Ahhh, nothing like a bit of hate posting, burning your up-until-now-very-pleasant-mornings with that hot lava of British indignation. Disrupting your mild and frothy state of mind with tidings of utter pigswill and despair. Indeed allow me to take the hot potato of my angry ravings strait from the oven and chuck it at your face in the form of the itemised list of hate.
Why on God’s green earth do they equip spray deodorant with swivel action nozzles? Who does this help? It always seems to swivel itself when you’re not looking, so when you next pick it up the business end of the nozzle if facing in the last direction you suspect. This causes you to miss your pits and spray deodorant RIGHT IN YOUR OWN FACE like I did this morning.

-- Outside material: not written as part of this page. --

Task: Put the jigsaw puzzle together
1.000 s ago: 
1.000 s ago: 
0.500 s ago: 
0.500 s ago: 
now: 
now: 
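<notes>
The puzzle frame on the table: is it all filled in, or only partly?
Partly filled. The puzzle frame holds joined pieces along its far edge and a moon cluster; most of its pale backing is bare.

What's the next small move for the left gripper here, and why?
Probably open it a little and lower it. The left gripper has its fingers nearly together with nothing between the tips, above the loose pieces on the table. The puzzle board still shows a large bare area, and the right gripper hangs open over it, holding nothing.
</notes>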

What’s worse is camping, six sleep deprived girls sharing a tent, all struggling to operate their sorely needed armpit blaster (as my mother calls it), ‘shower fresh’ ‘summer orchid’ and ‘cool cucumber’ scents all spew out in all the wrong directions, drifting together into a ‘showered summer cucumber’ fog and chocking the asthmatic unfortunate caught up in the middle. The ill-fated victim will inevitably be the only one who had the presents of mind to pack a roll on.
Individually sold pairs of socks
When you tear a whole in a pair of socks, or lose one in the wash, you don’t think to yourself ‘gosh, I’m one pair down, I’ll pop out and replace them right now.’ I mean, perhaps you do, but if so I think I have fair justification for calling you a nutter.
No, the only time, I think I can proffer, when we actually go out on a sock buying mission is when we have surveyed in inside of our sock draw and found the only un-holed offering is a pair of bright yellow hockey socks left over from our brief girl’s school days. At which point you decide to go out and buy a whole job lot of socks. So why do the shops insist of selling then in individual pairs!?
I’ve given this some thought, and what we need is sock boxes. Available from places like Able and Cole where you get veg boxes, the sock box would be a medium sized wooden crate filled with an entire sock collection, allowing you the freedom and peace of mind not to worry about foot warmth for many months to come. Different varieties of sock box would also be available, for example, the sporting woman’s sock box, filled with trainer socks, hockey socks and a pair of those cushioned runner socks that look so nice. Or the family sock box, containing a size range for parents and all the kids, and the baby’s socks would come with a complimentary hypoallergenic ‘foot glue’ to stop them falling off all the time.
Now look me in the eye and tell me you don’t want a sock box. Say it. You can’t can you? I see you on dragon’s den.
Ugly Album Covers
I know I’ve touched on this subject before, but it really does get my goat, and indeed all the other animals in my imaginary small holding. And I know there must be allowances for taste, but really, some musicians just aren’t trying, I mean what is this Muse? What is it? As if we weren’t all worried enough when you said that the next album would be dubstep influenced, you then went and put a space age cheerleader pom pom on the front. And then, to add insult to injury, you put a windows screen saver on the inside. Horrid Muse, just horrid.
I do however like the song Big Freeze.
Well, i ended on a good note after all.